Blythe stepped down onto the lawn and tilted the paper into the headlights’ beam. She let the paper drop so it floated down, and raised her arms so her sleeves were filled with light. And then she declaimed her poem at high voice. The neighbor’s beagle bayed along with her: she swept her arms up and out of the light, then back in, out, in. She was conducting the midges, the wind along the rooftops, the Schuylkill glimmering at the foot of the hill, I thought. Later I would read the poem itself and think, Eh, but in her mouth that night the words were full of needles and music.

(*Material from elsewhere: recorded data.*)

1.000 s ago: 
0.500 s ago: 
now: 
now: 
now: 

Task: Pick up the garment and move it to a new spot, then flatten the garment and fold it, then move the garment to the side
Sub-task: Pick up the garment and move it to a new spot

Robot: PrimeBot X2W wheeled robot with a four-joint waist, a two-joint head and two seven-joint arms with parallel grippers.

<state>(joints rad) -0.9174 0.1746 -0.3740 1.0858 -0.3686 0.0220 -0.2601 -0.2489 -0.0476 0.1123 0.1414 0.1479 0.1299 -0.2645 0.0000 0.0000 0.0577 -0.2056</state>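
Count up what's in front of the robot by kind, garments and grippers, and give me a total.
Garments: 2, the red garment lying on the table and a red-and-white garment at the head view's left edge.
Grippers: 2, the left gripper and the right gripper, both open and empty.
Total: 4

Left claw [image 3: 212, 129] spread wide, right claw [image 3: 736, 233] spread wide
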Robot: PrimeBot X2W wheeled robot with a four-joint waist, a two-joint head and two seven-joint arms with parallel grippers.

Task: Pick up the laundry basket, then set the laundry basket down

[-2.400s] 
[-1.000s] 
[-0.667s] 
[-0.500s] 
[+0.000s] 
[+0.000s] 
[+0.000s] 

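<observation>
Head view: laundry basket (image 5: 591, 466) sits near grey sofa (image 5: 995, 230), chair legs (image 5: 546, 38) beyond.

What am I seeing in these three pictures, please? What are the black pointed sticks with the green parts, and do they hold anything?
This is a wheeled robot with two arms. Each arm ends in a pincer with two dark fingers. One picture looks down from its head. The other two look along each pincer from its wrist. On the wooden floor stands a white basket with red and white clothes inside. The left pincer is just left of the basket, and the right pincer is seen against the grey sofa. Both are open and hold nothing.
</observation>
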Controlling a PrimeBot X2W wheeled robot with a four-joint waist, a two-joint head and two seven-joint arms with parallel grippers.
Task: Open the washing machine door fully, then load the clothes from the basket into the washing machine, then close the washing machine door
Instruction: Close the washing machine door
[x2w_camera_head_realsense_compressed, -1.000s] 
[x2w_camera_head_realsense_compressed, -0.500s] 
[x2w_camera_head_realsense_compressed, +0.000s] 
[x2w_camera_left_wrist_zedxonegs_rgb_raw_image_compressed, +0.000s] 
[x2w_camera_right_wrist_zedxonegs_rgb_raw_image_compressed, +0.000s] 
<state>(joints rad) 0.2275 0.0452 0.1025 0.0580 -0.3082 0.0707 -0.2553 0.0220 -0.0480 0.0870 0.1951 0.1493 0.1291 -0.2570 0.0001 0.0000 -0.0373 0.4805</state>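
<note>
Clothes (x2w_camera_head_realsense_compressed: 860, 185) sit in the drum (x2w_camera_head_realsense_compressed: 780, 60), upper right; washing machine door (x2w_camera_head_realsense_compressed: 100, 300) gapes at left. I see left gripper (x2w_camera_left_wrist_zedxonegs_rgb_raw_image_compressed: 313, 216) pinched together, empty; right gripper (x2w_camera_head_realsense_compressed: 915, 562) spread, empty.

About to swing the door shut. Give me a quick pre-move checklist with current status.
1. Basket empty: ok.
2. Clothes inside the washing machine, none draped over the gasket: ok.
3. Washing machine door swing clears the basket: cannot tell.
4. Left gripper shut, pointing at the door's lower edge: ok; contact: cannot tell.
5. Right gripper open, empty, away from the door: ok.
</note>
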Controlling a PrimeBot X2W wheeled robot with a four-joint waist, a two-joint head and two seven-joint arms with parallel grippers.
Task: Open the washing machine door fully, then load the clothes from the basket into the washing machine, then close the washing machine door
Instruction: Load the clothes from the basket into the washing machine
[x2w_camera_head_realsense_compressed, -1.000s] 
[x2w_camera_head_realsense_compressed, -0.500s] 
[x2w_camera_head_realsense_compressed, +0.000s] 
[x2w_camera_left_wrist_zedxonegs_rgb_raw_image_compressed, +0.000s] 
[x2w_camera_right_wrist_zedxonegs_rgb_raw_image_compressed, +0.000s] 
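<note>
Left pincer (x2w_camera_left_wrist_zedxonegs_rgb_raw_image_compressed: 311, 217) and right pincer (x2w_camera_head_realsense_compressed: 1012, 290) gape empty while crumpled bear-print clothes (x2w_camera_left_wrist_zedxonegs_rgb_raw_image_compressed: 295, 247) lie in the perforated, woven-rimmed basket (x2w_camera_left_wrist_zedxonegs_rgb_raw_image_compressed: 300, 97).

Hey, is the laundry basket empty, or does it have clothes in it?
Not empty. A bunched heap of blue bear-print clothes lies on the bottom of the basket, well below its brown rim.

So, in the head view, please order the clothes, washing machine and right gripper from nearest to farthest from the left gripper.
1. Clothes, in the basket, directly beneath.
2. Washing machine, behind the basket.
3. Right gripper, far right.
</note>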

I watched Blythe, so gorgeous and fluttering in her iridescent nightgown, a winged thing, and said, “God.” I had never been religious, and even if I had been, my God would have been much more ancient and angry than Blythe’s prim Episcopalian one, but still, I sensed the hand of something vast in this swift transformation.
When Blythe clasped me about the neck at the end, I thought I heard her say something strange over the wind and the idling engine: Oh, Mother. Later I dismissed what I heard and climbed back into bed to fall asleep, happy for my friend.